Software & Data Management
Control and monitoring are executed via OK Instruments’ proprietary TC-Manager v3.2 software, running on an embedded industrial PC with Windows IoT Enterprise. The interface supports intuitive graphical test sequencing, real-time thermocouple channel visualization (up to 8 external inputs), and automatic generation of PDF-compliant test reports—including timestamps, setpoint deviations, transition event markers, and pass/fail annotations per step. Data export is available in CSV and XML formats for integration into LIMS or MES platforms.

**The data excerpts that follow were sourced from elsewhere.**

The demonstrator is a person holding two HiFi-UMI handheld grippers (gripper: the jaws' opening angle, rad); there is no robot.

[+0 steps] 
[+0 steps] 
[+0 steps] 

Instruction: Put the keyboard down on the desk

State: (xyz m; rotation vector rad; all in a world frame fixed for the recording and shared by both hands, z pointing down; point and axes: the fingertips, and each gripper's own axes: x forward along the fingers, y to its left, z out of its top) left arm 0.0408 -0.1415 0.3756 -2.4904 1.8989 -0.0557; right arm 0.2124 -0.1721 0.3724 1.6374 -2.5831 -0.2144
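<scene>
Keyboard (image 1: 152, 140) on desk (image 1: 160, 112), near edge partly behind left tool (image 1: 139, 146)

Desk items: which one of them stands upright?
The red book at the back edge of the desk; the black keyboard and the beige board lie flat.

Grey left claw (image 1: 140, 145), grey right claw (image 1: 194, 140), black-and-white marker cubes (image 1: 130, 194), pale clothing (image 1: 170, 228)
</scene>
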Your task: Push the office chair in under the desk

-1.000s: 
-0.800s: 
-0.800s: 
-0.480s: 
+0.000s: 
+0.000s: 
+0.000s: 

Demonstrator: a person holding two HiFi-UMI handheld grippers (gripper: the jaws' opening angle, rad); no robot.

Firmware-level security features include role-based access control (admin/operator/viewer), encrypted parameter backups, and tamper-evident log files with SHA-256 hashing—critical for audit readiness in ISO 9001:2015 and IATF 16949 environments.
Applications
- Qualification testing of semiconductor packages (QFN, BGA, CSP) per JESD22-A104D for intermetallic growth and solder fatigue sensitivity
- Validation of automotive ADAS sensors exposed to rapid cabin-to-outdoor thermal shifts (e.g., −40 °C ambient → +85 °C interior within 5 s)
- Reliability screening of military-grade connectors and cable assemblies subjected to field-deployed thermal shock scenarios
- Failure analysis root cause identification in MEMS devices, where coefficient-of-thermal-expansion (CTE) mismatch induces micro-cracking in silicon-glass bonds
- Process capability assessment of conformal coating adhesion and reflow soldering integrity under transient thermal gradients
FAQ
What distinguishes thermal shock testing from temperature cycling?
Thermal shock applies instantaneous step changes (≤10 s transition) to induce mechanical fracture; temperature cycling uses controlled ramps (e.g., 5–15 °C/min) to assess cumulative fatigue over hundreds of cycles.
Does this chamber support three-zone (static sample) operation?
No—the OK-TS-80.6 is a two-zone lift-basket design. For static-sample applications requiring zero vibration, OK Instruments offers the OK-TS-V series with vertical airflow switching.
Is liquid nitrogen required to achieve −50 °C?
No—mechanical cascade refrigeration achieves −50 °C without cryogenic supplementation, reducing operational cost and infrastructure dependency.
Can the chamber be integrated into an automated test line?
Yes—RS-485 Modbus RTU and Ethernet/IP interfaces enable seamless PLC communication for synchronized load/unload and data handoff.
How is temperature uniformity verified during qualification?
Per IEC 60068-3-5, 9-point sensor mapping is performed at each temperature extreme using calibrated Class A PT100 probes, with results documented in the Factory Acceptance Test (FAT) report.